The Rev. John Hoad, a 40-year-old Methodist in the conservative Reformed tradition, has been named president of the United Theological College of the West Indies in Jamaica. He previously was a student chaplain and district superintendent.

New executive director of the Gustave Weigel Society, which seeks ecumenical understanding between Catholics and Protestants, is Robert Balkam, a Congregationalist who joined the ecumenical Church of the Saviour in Washington, D. C., and then became a Catholic.

Roman Catholic priest William Leahy of Philadelphia has been suspended because he celebrated a Mass on behalf of the marriage of his brother John, a former priest who was excommunicated after he married a widow. The California priest who allowed the Mass to be offered has been relieved of his parish and assigned to a monastery.

MISCELLANY

Six inmates of the Nashville prison had to hide a bound guard and delay their plans for a jailbreak while Salvation Army workers went from cell to cell handing out Christmas gifts. The break then continued; three of the six were quickly recaptured.

The council of Montgomery County, Maryland, switched from prayers to silent meditation at the opening of its meetings because it took the county clerk one to three hours a week to find a clergyman willing to pray.

Navajo Indians near Shiprock, New Mexico, trapped in the Southwest’s brutal blizzard, got a quick collection of $1,000 worth of staple foods from local Protestant and Catholic churches. An appeal for help on the Christian Broadcasting Network’s radio and TV stations in eastern Virginia raised money for fourteen tons of food and clothing.

The Canadian Council of Churches said it has sent $50,000 in aid to North Vietnamese civilian war victims in the past eighteen months. A similar amount has gone to South Viet Nam.

The Spanish government extended for five months the deadline for protesting non-Catholics to register under the new religion law in hopes that mutually acceptable procedures can be worked out.

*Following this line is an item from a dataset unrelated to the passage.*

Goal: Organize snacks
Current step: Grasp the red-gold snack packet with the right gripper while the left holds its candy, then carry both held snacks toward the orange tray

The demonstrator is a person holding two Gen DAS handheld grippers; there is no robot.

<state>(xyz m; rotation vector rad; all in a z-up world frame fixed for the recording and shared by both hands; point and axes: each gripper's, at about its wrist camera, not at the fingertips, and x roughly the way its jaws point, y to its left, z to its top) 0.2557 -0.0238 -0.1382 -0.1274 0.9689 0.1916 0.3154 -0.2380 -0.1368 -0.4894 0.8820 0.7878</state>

The Vatican City daily, commenting on heart transplants, said such surgery should not be undertaken “capriciously.” To be morally legitimate, it said, such experiments should involve “an urgency to operate because of the certainty of death; some possibility of success; and the explicit or tacit consent of the patient.” The paper criticized operations with the aim of “increasing one’s own power of seduction” or helping a criminal escape apprehension.

Deaths

JOOST DE BLANK, 59, crusading foe of apartheid in South Africa, where he served from 1957 to 1963 as Anglican Archbishop of Capetown; in London, after a stroke.

FRANK ALEXANDER JUHAN, 80, former Episcopal bishop of Florida and chancellor of the University of the South; in Sewanee, Tennessee.